Many, many horses have won the Kentucky Derby and the Preakness Stakes only to falter in the final leg of the Triple Crown, the Belmont Stakes. In fact, California Chrome had failed just one year earlier. No horse had been able to win the Triple Crown since Affirmed in 1978.

But, there was simply something about American Pharoah that made people believe. They dressed up in the blue and yellow colors of his silks and made signs and posters to help cheer him on. Belmont Park was full and racetracks across the country drew fans who couldn’t get to Belmont to watch the race.


When American Pharoah came into Belmont’s stretch on June 6th, 2015, it seemed that the whole country began to rumble. The cheers and screams from Belmont Park were echoed in living rooms and racetracks all around the world. American Pharoah pricked his ears and seemingly sprouted wings; he increased the distance between him and his competitors with every stride.


Tears began to fall down the faces of even the toughest people when they realized what they were witnessing. On June 6th, American Pharoah etched his name alongside some of horse racing’s greats. He had broken the thirty-seven year Triple Crown drought in the most beautiful of ways. While doing so, he captured the hearts of millions of people. Even people who didn’t follow horse racing were talking about him.


American Pharoah changed horse racing that day. He was the first Triple Crown winner that many people had ever witnessed. Because of him, horse racing was on the news and all over social media for the best possible reason. He generated new fans for the sport and truly stirred up excitement in people who had been following the sport for some time.


He drew huge crowds for everything he did from that moment on. Fans packed racetracks like Saratoga and Keeneland in the early mornings for his workouts. The media followed him around like paparazzi, snapping pictures and recording everything he did. He was so admired that even his loss in the Travers Stakes (G1) couldn’t sway people away from him.

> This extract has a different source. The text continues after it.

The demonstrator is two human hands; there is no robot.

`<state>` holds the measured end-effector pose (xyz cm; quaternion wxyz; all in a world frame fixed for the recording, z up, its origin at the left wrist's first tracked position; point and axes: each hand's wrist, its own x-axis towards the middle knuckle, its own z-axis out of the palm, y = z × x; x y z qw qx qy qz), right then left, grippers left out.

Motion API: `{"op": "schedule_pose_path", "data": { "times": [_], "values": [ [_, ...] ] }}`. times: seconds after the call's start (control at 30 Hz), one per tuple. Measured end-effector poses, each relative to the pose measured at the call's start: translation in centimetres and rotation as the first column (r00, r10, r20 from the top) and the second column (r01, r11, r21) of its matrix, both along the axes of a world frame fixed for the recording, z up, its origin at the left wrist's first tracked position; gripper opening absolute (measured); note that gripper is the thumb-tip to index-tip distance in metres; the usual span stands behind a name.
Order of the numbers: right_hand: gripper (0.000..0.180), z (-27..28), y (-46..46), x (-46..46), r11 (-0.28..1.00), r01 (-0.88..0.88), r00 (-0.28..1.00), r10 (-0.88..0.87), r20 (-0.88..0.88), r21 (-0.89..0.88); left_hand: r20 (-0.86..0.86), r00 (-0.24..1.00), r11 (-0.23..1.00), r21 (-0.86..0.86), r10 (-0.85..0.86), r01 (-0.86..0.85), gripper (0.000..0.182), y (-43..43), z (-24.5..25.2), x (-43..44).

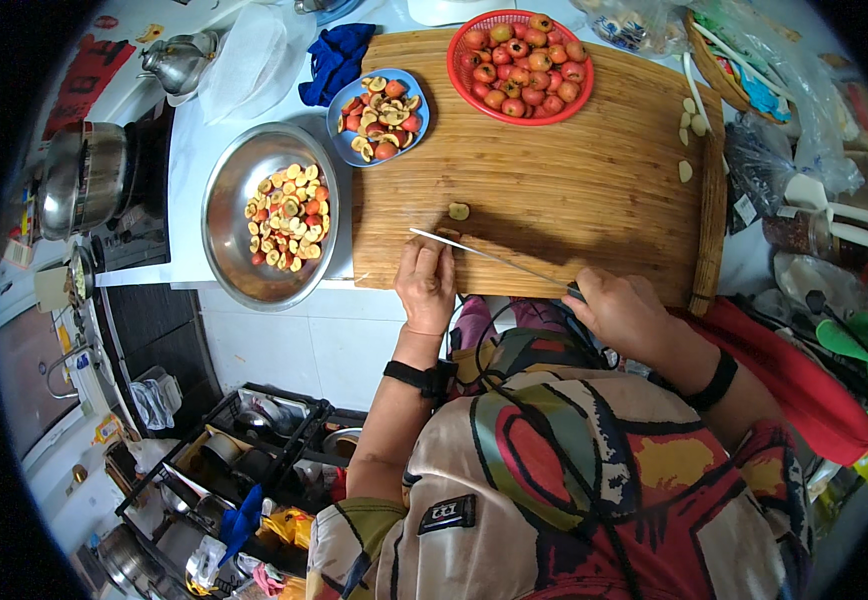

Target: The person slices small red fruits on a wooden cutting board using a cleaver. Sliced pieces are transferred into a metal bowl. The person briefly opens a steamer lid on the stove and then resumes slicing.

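Observation:
My right hand [621,311] grips the dark handle of a kitchen knife [495,259]. Its blade slants left across the front of a bamboo cutting board [629,202], tip beside my left hand [426,281]. The left fingers are bunched at the board's front edge; whatever may be under them is hidden. A cut piece of fruit [458,211] lies just beyond the blade. Whole red haws fill a red plastic basket [455,86] at the back of the board. Cut haws lie in a blue dish [338,150] and a steel bowl [216,217] to the left.
A dark blue cloth [336,61] lies behind the blue dish. Pale slices [685,171] are scattered at the board's right side. Plastic bags [756,165], a jar [798,232] and a wicker basket [719,60] crowd the right. A metal pot [85,180] stands far left.

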<state>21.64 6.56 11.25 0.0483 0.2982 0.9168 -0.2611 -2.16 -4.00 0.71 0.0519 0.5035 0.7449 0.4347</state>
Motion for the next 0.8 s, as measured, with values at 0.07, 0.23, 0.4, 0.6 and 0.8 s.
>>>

American Pharoah was - is - larger than life. He represents what every breeder, trainer, owner, jockey, exercise rider, and groom dreams of being a part of. American Pharoah has heart and tenacity. He is overflowing with raw talent, both as a racehorse and now as a sire.


Each year as these important dates pass -- his birthday, his important victories and milestones -- the horse racing community will reflect on how he made us feel. We will remember what he meant to us and what we witnessed because of him. Larry Collmus got it so right when he called him, “a horse of a lifetime”.